Key takeaways:

  • Milwaukee and Philadelphia stand out as prime fixer-upper markets thanks to a combination of fixer-upper listings inventory, fixer-upper discounts and more
  • The most expensive homes in need of repairs are in CA’s Tech Hubs: San Jose and San Francisco
  • The most affordable fixer-uppers are in Detroit ($60K)
  • Omaha, Nebraska, boasts the largest fixer-upper discount share (65%), a $240K deduction in prices on average as compared to turnkey listings
  • Average fixer-upper prices in at least 12 U.S. cities are higher than $500K
  • 1 in 20 houses is a fixer-upper in the 50 most populous cities

Flanked by its four henchmen – sky-rocketing home prices, bidding wars, low inventories and record-high interest rates – the current red-hot housing market has put many prospective homebuyers on the sidelines. But there’s still another card to play, and that’s fixer-uppers. They do require a consistent amount of work – and time – until they’re ready to be called “home,” but they can be a real solution for budget-minded buyers.

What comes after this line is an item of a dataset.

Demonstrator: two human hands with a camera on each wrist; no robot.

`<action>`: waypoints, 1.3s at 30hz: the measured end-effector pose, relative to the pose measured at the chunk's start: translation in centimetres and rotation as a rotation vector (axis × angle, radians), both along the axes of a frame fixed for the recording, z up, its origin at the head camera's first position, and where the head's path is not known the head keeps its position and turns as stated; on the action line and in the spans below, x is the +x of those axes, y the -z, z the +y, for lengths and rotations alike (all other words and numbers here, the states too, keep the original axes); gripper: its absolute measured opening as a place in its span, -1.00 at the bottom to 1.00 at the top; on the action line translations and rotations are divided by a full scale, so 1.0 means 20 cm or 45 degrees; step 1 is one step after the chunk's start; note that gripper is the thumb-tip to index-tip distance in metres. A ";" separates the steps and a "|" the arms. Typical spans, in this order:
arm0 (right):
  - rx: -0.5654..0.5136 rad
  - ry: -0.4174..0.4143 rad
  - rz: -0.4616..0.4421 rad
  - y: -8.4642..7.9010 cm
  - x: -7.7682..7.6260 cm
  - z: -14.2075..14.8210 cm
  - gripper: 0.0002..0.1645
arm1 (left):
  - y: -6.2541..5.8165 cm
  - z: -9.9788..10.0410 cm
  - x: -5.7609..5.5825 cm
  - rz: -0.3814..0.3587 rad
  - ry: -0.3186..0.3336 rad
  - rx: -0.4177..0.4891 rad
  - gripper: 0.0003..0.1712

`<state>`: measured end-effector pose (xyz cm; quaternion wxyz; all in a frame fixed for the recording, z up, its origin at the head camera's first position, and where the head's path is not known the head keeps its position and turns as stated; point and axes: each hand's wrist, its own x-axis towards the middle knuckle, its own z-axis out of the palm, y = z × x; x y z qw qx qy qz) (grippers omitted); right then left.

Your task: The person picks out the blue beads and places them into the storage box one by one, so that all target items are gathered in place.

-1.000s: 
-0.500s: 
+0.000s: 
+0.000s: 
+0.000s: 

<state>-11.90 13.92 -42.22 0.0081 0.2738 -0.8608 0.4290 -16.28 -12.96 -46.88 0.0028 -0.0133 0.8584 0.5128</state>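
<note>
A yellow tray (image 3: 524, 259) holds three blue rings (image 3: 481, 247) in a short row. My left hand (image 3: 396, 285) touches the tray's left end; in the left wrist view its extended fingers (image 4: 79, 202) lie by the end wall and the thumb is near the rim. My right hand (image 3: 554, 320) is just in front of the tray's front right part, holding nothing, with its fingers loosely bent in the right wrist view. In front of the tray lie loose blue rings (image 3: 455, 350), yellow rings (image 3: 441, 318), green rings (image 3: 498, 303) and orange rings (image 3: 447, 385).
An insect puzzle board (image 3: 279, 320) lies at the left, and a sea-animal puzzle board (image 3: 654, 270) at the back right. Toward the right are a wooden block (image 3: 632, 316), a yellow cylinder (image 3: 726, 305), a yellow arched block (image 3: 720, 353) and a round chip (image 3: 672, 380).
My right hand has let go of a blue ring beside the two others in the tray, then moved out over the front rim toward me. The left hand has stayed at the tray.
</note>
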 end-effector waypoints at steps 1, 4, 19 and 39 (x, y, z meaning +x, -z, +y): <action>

Finding a home with good bones is not the easiest task, however, and it depends a lot on the location you’re looking to buy in. Some places make it much harder than others to turn your homebuying journey into a success story similar to those featured on the “Property Brothers” or Chip and Joanna Gaines’ “Fixer Upper.”

To find out which cities are best equipped to support homebuyers in their search for fixer-uppers, we dug deeper than just into prices. By analyzing 61,200 active single-family listings on home search website Point2, we ranked the 50 most populous cities based on several metrics, including prices, number of active fixer-upper listings, home sizes and lot sizes. We also considered self storage costs and inventory as the service is typically useful both during the renovation process of a fixer-upper and afterwards as fixer-uppers are generally smaller (1,400 sq. ft. on avg. vs. 1,900 sq. ft. on avg. in standard homes). Essentially, we were able to determine which markets are more favorable to homebuyers looking for fixer-uppers from both an availability and an affordability standpoint.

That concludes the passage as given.